Exercise —
All the lines below should be set down exactly, with no picture carried into the copy.

Data block —
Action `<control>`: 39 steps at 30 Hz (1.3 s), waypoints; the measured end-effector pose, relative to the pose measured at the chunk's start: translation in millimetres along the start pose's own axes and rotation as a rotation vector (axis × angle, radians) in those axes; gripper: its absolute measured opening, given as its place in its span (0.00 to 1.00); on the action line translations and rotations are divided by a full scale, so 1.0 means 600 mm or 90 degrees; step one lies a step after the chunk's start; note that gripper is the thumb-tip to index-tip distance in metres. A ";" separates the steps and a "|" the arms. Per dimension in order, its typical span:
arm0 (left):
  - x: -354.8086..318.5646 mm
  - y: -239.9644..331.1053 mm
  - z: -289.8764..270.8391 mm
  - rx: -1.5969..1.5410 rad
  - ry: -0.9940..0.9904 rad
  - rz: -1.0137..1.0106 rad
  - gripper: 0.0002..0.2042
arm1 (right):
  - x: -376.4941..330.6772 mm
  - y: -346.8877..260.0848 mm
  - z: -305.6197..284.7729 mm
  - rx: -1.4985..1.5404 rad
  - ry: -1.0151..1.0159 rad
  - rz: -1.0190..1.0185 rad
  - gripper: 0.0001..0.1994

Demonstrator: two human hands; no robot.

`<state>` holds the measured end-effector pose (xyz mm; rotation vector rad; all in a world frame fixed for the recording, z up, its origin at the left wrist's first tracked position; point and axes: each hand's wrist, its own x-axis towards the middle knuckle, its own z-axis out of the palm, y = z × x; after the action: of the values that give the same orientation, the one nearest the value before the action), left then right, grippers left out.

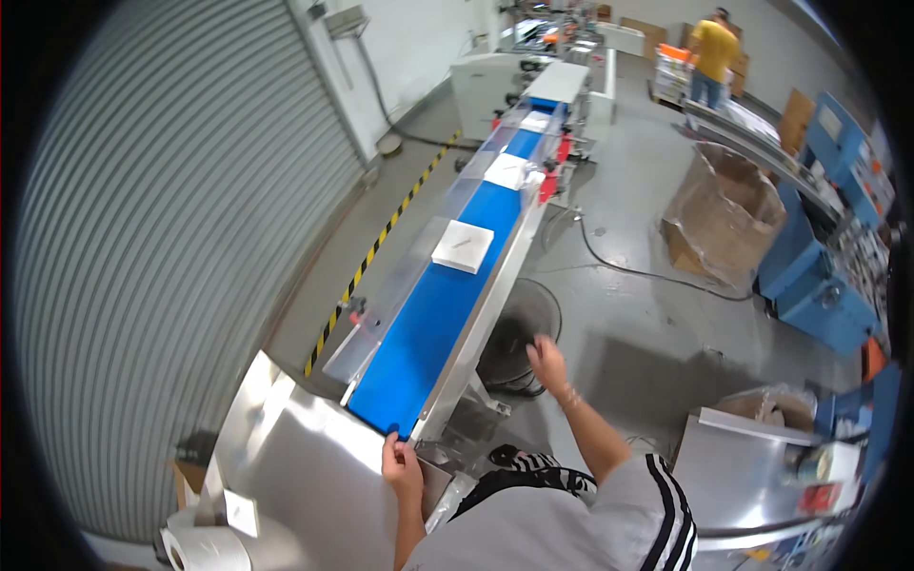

Expected output —
Action `<control>`: 39 steps at 30 Hz (1.3 s), waypoints; the measured end-effector pose, relative to the pose measured at the chunk's start: translation in millimetres along the start pose's own axes and rotation as a rotation vector (axis × angle, radians) in those axes; gripper: its absolute measured opening, given as its place in its span (0.00 to 1.00); on the action line translations and rotations are divided by a full scale, so 1.0 means 600 mm or 90 degrees; step one lies a step after the chunk's start; note that gripper is the thumb-tip to index-tip distance in metres. A ";" separates the steps and a "|" the arms. Per dimension in order, its typical span:
arm0 (left):
  - x: -354.8086..318.5646 mm
  - y: -239.9644..331.1053 mm
  - z: -289.8764..270.8391 mm
  - rx: -1.5969..1.5410 rad
  - ry: -0.9940..0.9904 rad
  - rz: -1.0137..1.0106 rad
  - gripper: 0.0002..0.2042
arm1 (right):
  - x: -376.4941..330.6772 mm
  - y: -346.8877..260.0848 mm
  - z: -305.6197..284.7729 mm
  - rx: -1.4985..1.5404 rad
  - ry: -1.0151..1.0159 rad
  - rz: -1.0190..1.0185 rad
  - gripper: 0.0001..0.1994

Demonstrator: two human hands; no robot.

`<state>` holds the measured end-effector pose (xyz mm; rotation vector rad; all in a world frame fixed for the recording, z up, its origin at the left wrist's first tracked position; point and axes: each hand's wrist, its own x-axis towards the middle knuckle, its own z-axis out of the palm, y = z × x; after the action: of the values that give the same orientation, the one nearest the value before the action), left then right, grippers left out.

The exercise was answered in full.